Given information

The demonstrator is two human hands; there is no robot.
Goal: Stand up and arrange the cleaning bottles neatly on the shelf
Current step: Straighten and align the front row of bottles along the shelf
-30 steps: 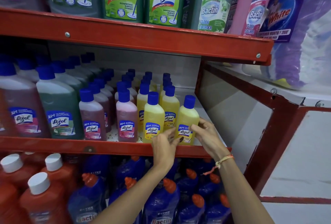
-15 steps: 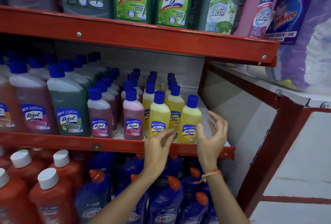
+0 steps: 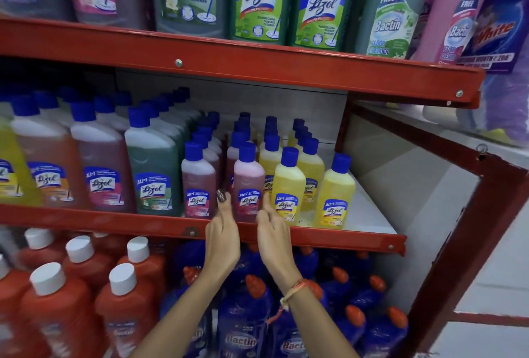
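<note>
Cleaning bottles fill the middle red shelf (image 3: 160, 221), all standing upright with their long axes vertical and blue caps pointing up. Going from the left, we see large bottles in yellow, orange-pink and dark pink, then a large green bottle (image 3: 153, 170), labels facing us. Next come rows of small bottles: a dark pink small bottle (image 3: 198, 183) at the front edge, then the pink small bottle (image 3: 248, 183) that our hands frame. Our left hand (image 3: 222, 239) reaches up at that bottle's left side, fingers loosely curled, one dark-painted fingertip beside the label; whether it touches the bottle we cannot tell. Our right hand (image 3: 273, 236) rises at the bottle's right side, one finger extended into the gap between it and the yellow small bottle (image 3: 287, 186); it grips nothing that we can see. Farther right stands another yellow bottle (image 3: 334, 191), slightly apart from its row.
</note>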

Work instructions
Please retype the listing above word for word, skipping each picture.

Answer area
The demonstrator is two human hands; there is no robot.
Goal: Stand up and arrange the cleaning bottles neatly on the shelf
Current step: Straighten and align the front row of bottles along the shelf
-30 steps: 
-15 steps: 
+0 steps: 
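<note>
Cleaning bottles fill the middle red shelf (image 3: 160, 221), all standing upright with their long axes vertical and blue caps pointing up. Going from the left, we see large bottles in yellow, orange-pink and dark pink, then a large green bottle (image 3: 153, 170), labels facing us. Next come rows of small bottles: a dark pink small bottle (image 3: 198, 183) at the front edge, then the pink small bottle (image 3: 248, 183) that our hands frame. Our left hand (image 3: 222, 239) reaches up at that bottle's left side, fingers loosely curled, one dark-painted fingertip beside the label; whether it touches the bottle we cannot tell. Our right hand (image 3: 273, 236) rises at the bottle's right side, one finger extended into the gap between it and the yellow small bottle (image 3: 287, 186); it grips nothing that we can see. Farther right stands another yellow bottle (image 3: 334, 191), slightly apart from its row.
</note>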

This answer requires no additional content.